Diese Worte stammen aus dem Vorwort des Autors. Robert L. Kelly ist Anthropologe und Archäologe. Und genauso, wie er es im Eingangszitat beschreibt, geht er in seinem Buch vor. Er nimmt mich als Leser mit in die Vergangenheit und zeigt die Umbrüche, die es in der Menschheitsgeschichte gab. Dann wagt er einen vorsichtigen Blick in die Zukunft.
Im ersten Kapitel beschäftigt sich der Autor mit der Frage des Weltuntergangs. Dabei hat seine Sicht der Dinge nichts mit Verschwörungstheorien zu tun. Ausschlaggebend ist das folgende Zitat:

„...Organismen versuchen stets zu sein, was sie sind, kommen dabei aber irgendwann an einen Wendepunkt, ab dem sie plötzlich zu etwas völlig anders werden….“

Diese Wendepunkte gab es auch im menschlichen Sein – und genau das belegt der Autor.
Im zweiten Kapitel nimmt uns der Autor mit in die Gedankenwelt eines Archäologen.
Danach wendet sich der Autor dem ersten Umbruch in der Geschichte zu. Es war das Aufkommen der Technologie. Es begann die Zeit der Jäger und Sammler.

„...Die ältesten Steinwerkzeuge wurden in Kenia gefunden und sind etwa drei Millionen Jahre alt. […] Diese Steinwerkzeuge setzten eine Entwicklung in Gang, im Zuge derer der Mensch die Welt dramatisch verändern sollte...“

Das nächste Kapitel widmet sich der Kultur. Der Autor wendet sich dabei insbesondere der Bedeutung von Symbolen zu. Warum?

„...Jeder Anthropologe wird Ihnen außerdem sagen, dass ein elementares Kennzeichen menschlicher Kultur die Verwendung von Symbolen ist...“

Er beleuchtet die biologische, aber auch die gesellschaftliche Seite und zeigt Unterschiede zum Tierreich. Die Entstehung der Kultur und damit auch der Sprache ist der Umbruch Nummer 2 in der Geschichte der Menschheit. Das Ganze dauerte etwa 150000 Jahre.
Der nächste Umbruch dauert nur ein Drittel der Zeit. Aus Jägern und Sammler werden Viehzüchter und Ackerbauern. Ausführlich geht er auf die Ursachen der Entwicklung ein. Zwei davon möchte ich erwähnen: Klimawandel und Zunahme der Bevölkerung.
Die nächste Stufe war die Entstehung von Staaten. Das geht einher mit der Abnahme verwandtschaftlicher Bande.

„...Die Abnahme der Verwandtschaftsbeziehungen als gesellschaftliches Leitprinzip war für die Staaten von entscheidender Bedeutung und spielte vor allem bei zwei entscheidenden Neuerungen eine Rolle: fundamentaler sozialer Ungleichheit und organisiertem Krieg..“

Im letzten Kapitel wendet sich der Autor einer möglichen Zukunft zu. Seinen Optimismus kann ich allerdings nicht unbedingt nachvollziehen. Wie sagt er an einer anderen Stelle?
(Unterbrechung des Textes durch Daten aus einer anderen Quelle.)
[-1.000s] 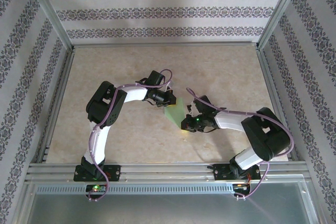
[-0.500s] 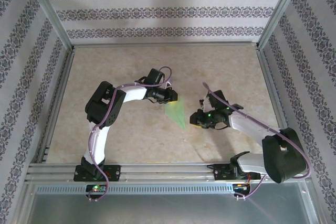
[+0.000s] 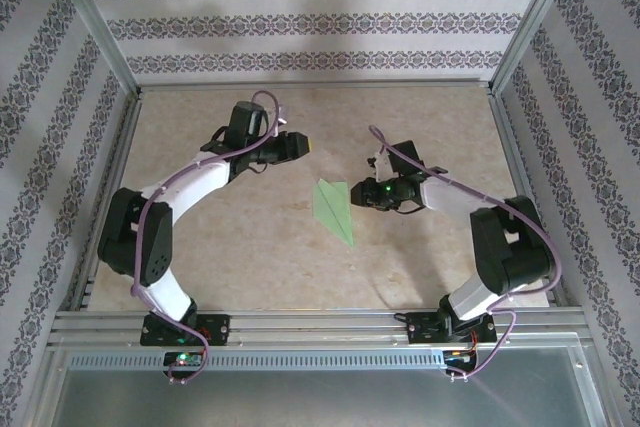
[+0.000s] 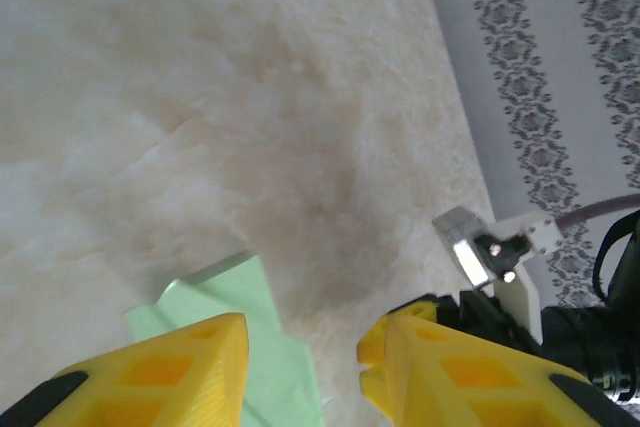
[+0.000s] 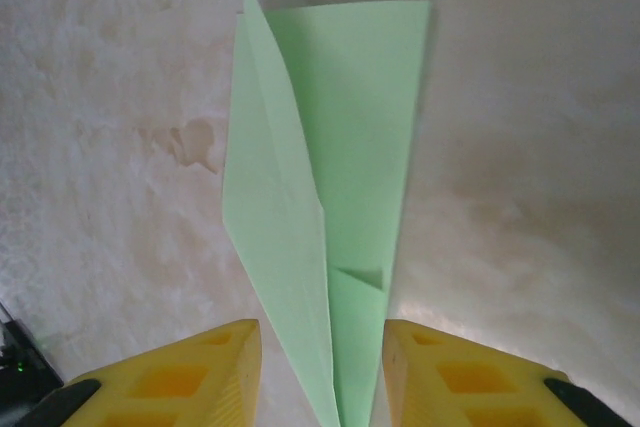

„...Ungleichheit gibt es ja erst, wenn einige etwas haben,dass andere nicht haben und auch niemals haben werden...“

Genau in dieser Ungleichheit liegt der Kern vieler Auseinandersetzungen. Wird es der Menschheit gelingen, dafür eine Lösung zu finden? Der Autor ist optimistisch.
Angefügt ist ein Epilog, der den aktuellen Zeitverhältnissen geschuldet ist, Hier geht der Autor kurz darauf ein, wie Pandemien die Entwicklung auf der Erde vermutlich beeinflusst haben.
Der Schriftstil lässt sich angenehm lesen. Der Autor versteht es, die Zusammenhänge anschaulich darzustellen und verfügt über einen feinen Humor. Ab und an veranschaulichen Karten und Diagramm das Gesagte.
Ein umfangreicher Anhang ergänzt die Ausführungen.
Sehr gut gefallen haben mir die Zitate zu Beginn jedes Kapitels. Mit einem werde ich meine Rezension beenden.
Das Buch hat mir sehr gut gefallen. Es ist in sich schlüssig und sehr informativ.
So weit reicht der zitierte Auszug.